5 months into dating a widow, struggling to make our own memories
I’m a divorced 41F who has been dating a widowed 40F for the past 5 months. We’re both bi, I divorced my exhusband 10 years ago and we coparent our 12F together. I also have a 3F as a solo mum by choice. My girlfriend’s late husband passed in 2020, and their daughter together is 5. All 5 of us get on really well, my daughters adore her daughter and my GF, and vice versa. Things have been going really well, for the most part.
I’ve never felt competitive with my GF’s late husband. She mentions him all the time, and at first it didn’t bother me at all. More recently though, I’ve been struggling with the feeling that when I think we’re having a special moment of our own, she’s actually thinking about him.
For example, for Christmas I spent weeks finding the perfect bracelet for her. She wears 4 or 5 bracelets already, that are always on although she’s never directly mentioned them. I spent weeks surreptitiously checking them out to gauge her tastes and find a bracelet that would work with the others. The one I eventually bought was very expensive (for me!). I was really looking forward to giving it to her, and deliberately chose a moment just before Christmas when we were on our own (without the kids) because I really wanted to see her reaction. When I gave it to her she said she loved it! She gave me a huge kiss, and then immediately put it on. I was thrilled! Then she started explaining all her other bracelets, and they were ALL from her late husband. I’d had no idea, and assumed they were from a range of friends and family. Instead they all represent different moments, some happy some sad, from her marriage. I listened to her stories and didn’t mention anything to her directly, but inside I was gutted. A moment I’d looked for to for weeks immediately became about her late husband, when I had thought we were creating our own memory.
Since then She’s mentioned how hard Christmas is for her, because their daughter loves Christmas and he never got to spend a Christmas with her. Then after Christmas she mentioned that early January is hard for her because their daughter was born prematurely in difficult circumstances in January. On another occasion I mentioned the date of my birthday and it turns out that my birthday is the day before his was. She thought this was some sort of happy quirk of fate, while my heart completely sank because now I know that whatever I do to celebrate my birthday she’ll be thinking of him. I was really looking forward to Valentine’s previously, but now I’m just waiting for her to compare whatever we decide to do with previous Valentines. This doesn’t just happen with big things, on a day-to-day basis we’ll often be having a lovely moment with the girls, and while I think we’re creating memories together, she’ll start talking about when she came to this place or did this activity with her late husband, and I’ll feel like I’m the only one of us who’s enjoying the actual moment.
Before you rip me to shreds, firstly I don’t say any of this to her directly. She’s entitled to her memories and I would never want her to censor her thoughts around me. I always listen, and engage directly in the discussion with her, asking questions etc. I guess I just wish her thoughts were occasionally of me and what we’re doing together.
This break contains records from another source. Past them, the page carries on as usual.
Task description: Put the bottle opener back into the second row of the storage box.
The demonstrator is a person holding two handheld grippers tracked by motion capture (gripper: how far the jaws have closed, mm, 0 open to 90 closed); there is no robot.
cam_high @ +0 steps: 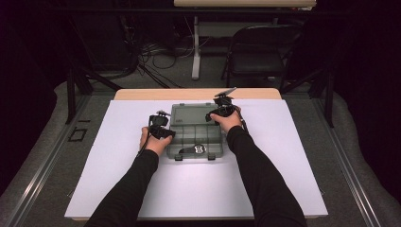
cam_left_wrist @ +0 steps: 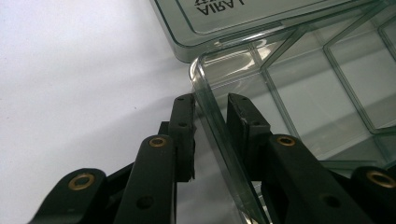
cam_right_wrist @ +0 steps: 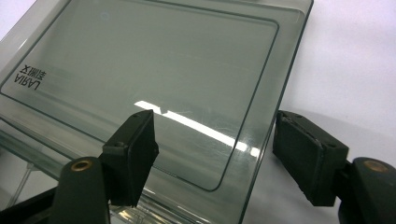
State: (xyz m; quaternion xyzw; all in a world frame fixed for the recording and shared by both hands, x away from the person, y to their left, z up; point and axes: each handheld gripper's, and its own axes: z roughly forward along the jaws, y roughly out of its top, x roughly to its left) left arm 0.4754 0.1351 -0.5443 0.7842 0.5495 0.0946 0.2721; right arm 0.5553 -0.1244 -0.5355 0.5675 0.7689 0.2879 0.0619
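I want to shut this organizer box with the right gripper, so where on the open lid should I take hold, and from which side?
Grip the lid at its free side edge, the thin rim lying between the right gripper jaws, coming in from the box's right side. The lid lies flat on the table, so only that thin edge offers a bite.

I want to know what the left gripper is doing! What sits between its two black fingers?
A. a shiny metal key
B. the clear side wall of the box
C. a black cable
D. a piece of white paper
B: in the left gripper view, the left gripper has one of its fingers on each side of the see-through wall of the box, at its corner beside the open lid.
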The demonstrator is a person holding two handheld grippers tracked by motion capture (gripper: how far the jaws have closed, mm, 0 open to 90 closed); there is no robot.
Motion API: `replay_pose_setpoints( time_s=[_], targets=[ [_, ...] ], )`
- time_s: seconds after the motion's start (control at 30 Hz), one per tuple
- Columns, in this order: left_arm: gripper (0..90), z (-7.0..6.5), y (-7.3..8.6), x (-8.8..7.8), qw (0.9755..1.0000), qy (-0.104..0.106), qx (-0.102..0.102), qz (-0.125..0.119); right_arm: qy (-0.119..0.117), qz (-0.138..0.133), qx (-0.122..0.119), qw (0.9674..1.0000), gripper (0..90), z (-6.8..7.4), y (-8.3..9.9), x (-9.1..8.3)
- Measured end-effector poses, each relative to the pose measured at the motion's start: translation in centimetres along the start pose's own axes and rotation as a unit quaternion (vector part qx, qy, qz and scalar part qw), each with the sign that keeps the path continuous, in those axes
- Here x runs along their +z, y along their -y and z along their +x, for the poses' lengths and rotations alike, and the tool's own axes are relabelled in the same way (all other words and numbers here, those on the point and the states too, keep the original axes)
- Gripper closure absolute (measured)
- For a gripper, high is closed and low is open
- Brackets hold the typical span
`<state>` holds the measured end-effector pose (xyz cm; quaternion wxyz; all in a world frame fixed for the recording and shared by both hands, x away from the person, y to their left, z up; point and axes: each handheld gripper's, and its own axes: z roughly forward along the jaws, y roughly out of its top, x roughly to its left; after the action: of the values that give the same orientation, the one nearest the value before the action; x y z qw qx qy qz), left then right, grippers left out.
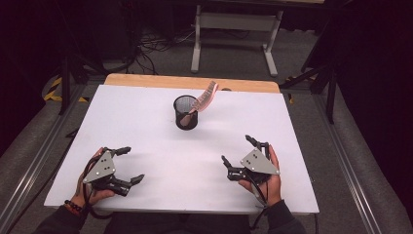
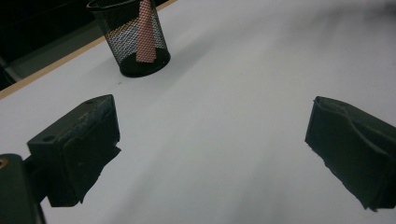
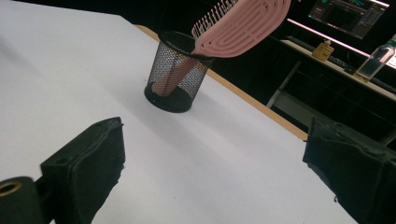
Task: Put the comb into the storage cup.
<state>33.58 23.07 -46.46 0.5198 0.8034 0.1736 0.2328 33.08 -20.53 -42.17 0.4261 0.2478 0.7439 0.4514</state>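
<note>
A black mesh cup stands upright near the far middle of the white table top. A pink hairbrush stands in it handle down, its head leaning out to the right over the rim. My left gripper rests open at the near left, nothing between its jaws. My right gripper is open at the near right, also empty. In the left gripper view the cup shows the brush handle through its mesh. In the right gripper view the cup and brush head lie ahead.
The white top lies on a wooden table whose edge shows at the far side. A white desk frame and cables lie on the floor beyond. Metal rails run along both sides of the table.
</note>
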Motion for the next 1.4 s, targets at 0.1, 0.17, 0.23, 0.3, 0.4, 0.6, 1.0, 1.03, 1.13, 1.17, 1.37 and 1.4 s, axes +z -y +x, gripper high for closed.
replay_pose_setpoints(
  time_s=[0.1,0.17,0.23,0.3,0.4,0.6,1.0,1.03,1.13,1.17,1.37,1.4],
  targets=[
    [3.7,0.0,0.0,0.0,1.0000,0.000,0.000,-0.001,0.000,0.002,-0.003,1.0000,5.6,-0.1,0.6,-0.3],
    [3.7,0.0,0.0,-0.1,1.0000,0.001,0.000,0.000,-0.003,0.003,0.000,1.0000,5.3,-0.3,0.8,-0.4],
    [3.7,0.0,0.0,-0.1,1.0000,0.000,-0.001,-0.001,0.000,0.005,0.002,1.0000,5.3,-0.4,1.2,-0.5],
    [3.7,0.0,0.0,-0.1,1.0000,0.000,-0.001,-0.001,0.003,0.009,0.005,0.9999,5.2,-0.6,1.6,-0.8],
    [3.7,0.0,0.0,0.0,1.0000,0.000,-0.002,-0.002,0.008,0.013,0.010,0.9998,5.3,-0.9,2.2,-1.1],
    [3.7,0.0,0.0,0.0,1.0000,-0.001,-0.003,-0.003,0.017,0.025,0.022,0.9993,5.2,-1.5,3.5,-1.8],
    [3.7,0.3,0.1,-0.5,0.9998,-0.009,-0.015,-0.008,0.025,0.057,0.063,0.9961,4.2,-2.3,6.4,-2.6],
    [3.6,0.3,0.1,-0.5,0.9998,-0.009,-0.015,-0.008,0.025,0.054,0.066,0.9960,4.2,-2.3,6.4,-2.7],
    [3.6,0.3,0.1,-0.5,0.9998,-0.011,-0.017,-0.007,0.020,0.050,0.066,0.9963,4.2,-2.2,6.4,-2.6],
    [3.6,0.3,0.1,-0.4,0.9998,-0.011,-0.016,-0.007,0.020,0.050,0.063,0.9966,4.2,-2.1,6.3,-2.5],
    [3.6,-0.1,-0.1,-0.4,0.9999,-0.010,-0.010,-0.006,0.007,0.040,0.060,0.9974,4.3,-1.6,5.9,-2.6],
    [3.6,-0.1,-0.1,-0.3,0.9999,-0.009,-0.011,-0.005,0.004,0.037,0.057,0.9977,4.5,-1.5,5.7,-2.7]
  ],
)
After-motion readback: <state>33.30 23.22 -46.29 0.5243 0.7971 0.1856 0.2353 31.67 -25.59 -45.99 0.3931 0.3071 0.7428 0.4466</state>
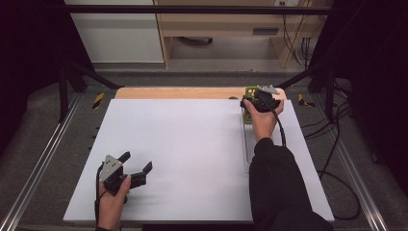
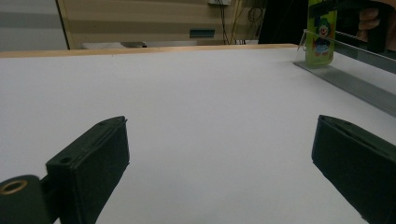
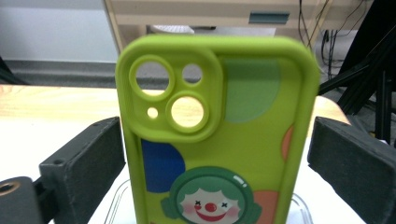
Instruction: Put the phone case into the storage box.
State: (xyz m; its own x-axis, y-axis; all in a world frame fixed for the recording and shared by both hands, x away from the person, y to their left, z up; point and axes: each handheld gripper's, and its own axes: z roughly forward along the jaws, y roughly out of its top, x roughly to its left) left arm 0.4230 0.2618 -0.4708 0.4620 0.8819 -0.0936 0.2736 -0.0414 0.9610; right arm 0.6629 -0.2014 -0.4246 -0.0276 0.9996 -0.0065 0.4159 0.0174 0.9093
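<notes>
We see the left gripper (image 2: 219,154) w/ both black jaws wide apart, nothing btwn them, just above the white table top (image 2: 187,93). Far right corner: a green phone case (image 2: 321,32) w/ a clown print stands upright in a clear stand (image 2: 345,70) that runs along the table's right side. Just beside the case, top right, a hand (image 2: 373,21) grips the other gripper's dark body. Behind the table's wood edge we make out cabinets and cables.

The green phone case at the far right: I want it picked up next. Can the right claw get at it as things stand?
Probably yes. The right claw is at the green phone case, which stands upright in a clear holder. The jaws are open on either side of it, apparently apart from it, nothing between.
</notes>
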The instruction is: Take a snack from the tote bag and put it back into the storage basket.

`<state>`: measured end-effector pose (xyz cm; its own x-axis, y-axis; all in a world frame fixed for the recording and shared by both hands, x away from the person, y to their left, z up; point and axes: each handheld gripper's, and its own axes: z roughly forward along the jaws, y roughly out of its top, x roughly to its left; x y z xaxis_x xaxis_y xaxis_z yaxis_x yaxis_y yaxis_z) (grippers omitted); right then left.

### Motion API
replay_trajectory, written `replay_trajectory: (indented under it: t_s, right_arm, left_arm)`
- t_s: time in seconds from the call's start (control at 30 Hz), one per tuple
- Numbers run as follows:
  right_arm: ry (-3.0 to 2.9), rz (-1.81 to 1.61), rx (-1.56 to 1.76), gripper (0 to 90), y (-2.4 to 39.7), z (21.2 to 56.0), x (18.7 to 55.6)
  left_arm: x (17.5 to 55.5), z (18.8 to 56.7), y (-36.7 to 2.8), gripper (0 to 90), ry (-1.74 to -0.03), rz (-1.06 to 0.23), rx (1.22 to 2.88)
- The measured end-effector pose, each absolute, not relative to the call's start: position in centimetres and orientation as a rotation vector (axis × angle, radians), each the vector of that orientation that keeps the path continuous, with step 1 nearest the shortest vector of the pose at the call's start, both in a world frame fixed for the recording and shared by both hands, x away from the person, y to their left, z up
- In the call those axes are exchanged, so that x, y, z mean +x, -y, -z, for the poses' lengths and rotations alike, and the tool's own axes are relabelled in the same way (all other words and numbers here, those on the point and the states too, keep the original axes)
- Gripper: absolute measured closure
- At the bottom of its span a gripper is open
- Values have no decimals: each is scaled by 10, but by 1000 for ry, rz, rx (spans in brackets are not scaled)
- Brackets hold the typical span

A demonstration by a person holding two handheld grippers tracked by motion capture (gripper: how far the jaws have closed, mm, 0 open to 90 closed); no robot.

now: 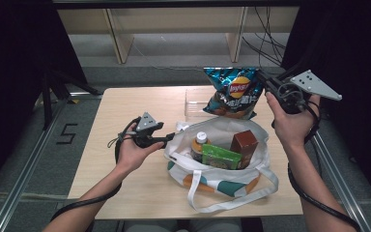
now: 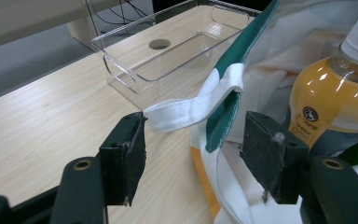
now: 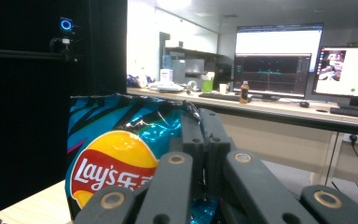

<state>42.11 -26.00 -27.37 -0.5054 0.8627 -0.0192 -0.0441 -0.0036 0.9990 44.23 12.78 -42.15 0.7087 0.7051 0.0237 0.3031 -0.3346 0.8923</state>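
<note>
A white tote bag (image 1: 224,187) with green and orange panels stands open on the wooden table (image 1: 125,159). Inside it are a bottle of orange drink (image 1: 200,145), a green packet (image 1: 221,157) and a brown box (image 1: 244,142). My left gripper (image 1: 169,139) is at the bag's left rim. In the left gripper view it (image 2: 196,128) stands open, with the green-edged rim (image 2: 227,109) and a white strap loose between the pads, and the bottle (image 2: 335,102) just beyond. My right gripper (image 1: 263,80) is shut on the top corner of a blue Lay's chips bag (image 1: 233,92), held up behind the tote. In the right gripper view the jaws (image 3: 204,122) pinch the foil of the chips bag (image 3: 116,161).
A clear plastic tray (image 1: 193,103) sits empty at the table's far side, behind the tote, and in the left gripper view the tray (image 2: 168,60) lies ahead. A wooden shelf frame (image 1: 121,38) stands beyond the table. The left half of the tabletop is bare wood.
</note>
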Motion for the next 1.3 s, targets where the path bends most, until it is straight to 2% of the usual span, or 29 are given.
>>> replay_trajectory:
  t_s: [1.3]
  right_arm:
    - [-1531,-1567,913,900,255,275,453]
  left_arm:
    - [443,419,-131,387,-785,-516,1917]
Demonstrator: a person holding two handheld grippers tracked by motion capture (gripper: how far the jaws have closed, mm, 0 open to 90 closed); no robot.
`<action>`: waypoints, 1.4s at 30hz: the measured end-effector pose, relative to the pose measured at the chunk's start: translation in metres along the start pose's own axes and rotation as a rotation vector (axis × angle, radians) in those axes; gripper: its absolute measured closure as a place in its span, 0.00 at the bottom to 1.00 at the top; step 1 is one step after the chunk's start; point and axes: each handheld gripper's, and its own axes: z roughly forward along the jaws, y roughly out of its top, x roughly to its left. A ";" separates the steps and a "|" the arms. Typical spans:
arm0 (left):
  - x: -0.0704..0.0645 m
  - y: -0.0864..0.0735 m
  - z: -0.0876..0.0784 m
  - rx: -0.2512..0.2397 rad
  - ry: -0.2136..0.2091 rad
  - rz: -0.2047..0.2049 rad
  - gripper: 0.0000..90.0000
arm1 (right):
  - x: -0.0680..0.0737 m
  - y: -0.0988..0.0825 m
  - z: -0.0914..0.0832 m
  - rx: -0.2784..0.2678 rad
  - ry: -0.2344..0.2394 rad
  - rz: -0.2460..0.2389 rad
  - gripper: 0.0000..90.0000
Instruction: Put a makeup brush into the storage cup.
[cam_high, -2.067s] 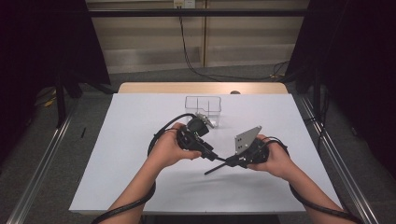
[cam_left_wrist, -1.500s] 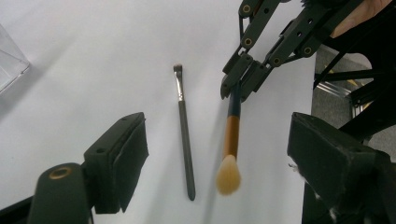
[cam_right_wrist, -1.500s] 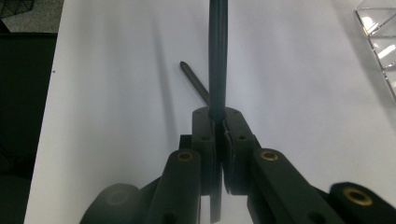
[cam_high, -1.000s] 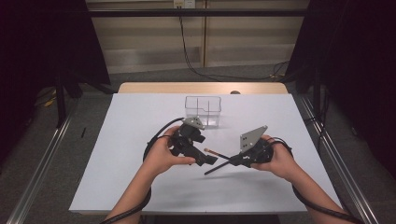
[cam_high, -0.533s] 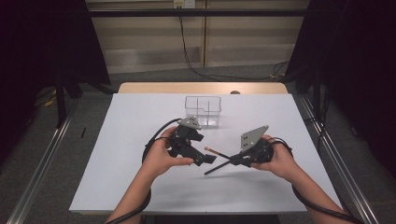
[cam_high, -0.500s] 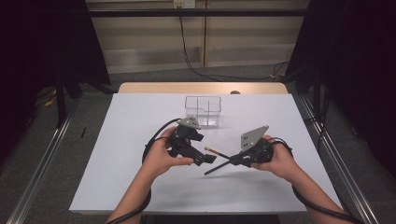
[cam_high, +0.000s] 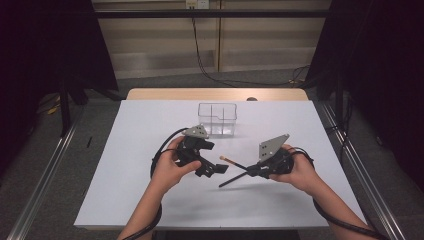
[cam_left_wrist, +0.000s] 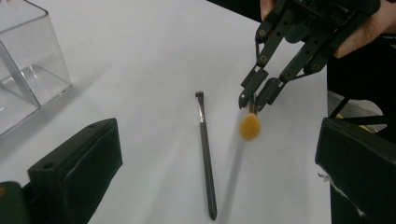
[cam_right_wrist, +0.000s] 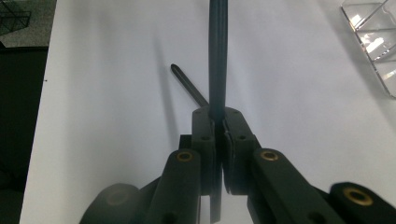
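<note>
The right gripper (cam_high: 254, 171) is clamped tight on a dark-handled brush (cam_right_wrist: 217, 56), holding it just above the middle of the tabletop (cam_high: 125, 200), probably so the left gripper (cam_high: 215, 168) can take it. Those left jaws stand wide apart with nothing between them. The brush's orange tip (cam_left_wrist: 250, 127) hangs over a second brush (cam_left_wrist: 205, 151) lying flat. A clear divided box (cam_high: 217, 119) waits nearer the far edge, nothing blocking the way

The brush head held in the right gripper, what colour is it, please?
Orange-yellow brush head, clearest in the left gripper view.
</note>
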 end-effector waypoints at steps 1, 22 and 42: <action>0.000 -0.001 0.001 -0.002 0.006 0.000 0.00 | 0.000 -0.001 0.001 -0.002 0.001 0.003 0.94; 0.004 -0.014 0.003 -0.096 0.018 0.004 0.00 | -0.002 -0.003 0.004 -0.059 0.002 0.052 0.94; 0.006 -0.020 0.005 -0.169 -0.006 -0.021 0.00 | -0.001 -0.001 0.005 -0.154 -0.011 0.114 0.94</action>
Sorry for the long rambly post. I guess I’m just a bit lost and unsure how to navigate this issue. I’m happy to have his photos up and to talk about him regularly, especially for their daughter. Obviously our relationship is nowhere near long enough to think the photos would come down, but even if we’d been married for ten years I would still expect the photos to be up, and I’m genuinely fine with that. But I don’t know how to express to my GF that I hope in time we’ll have our own memories, alongside her memories of him. I don’t even know if that’s a reasonable thing to want. I love her and I really want this relationship to work, so I don’t want to fumble this sensitive issue. Really hoping to hear from widows on this?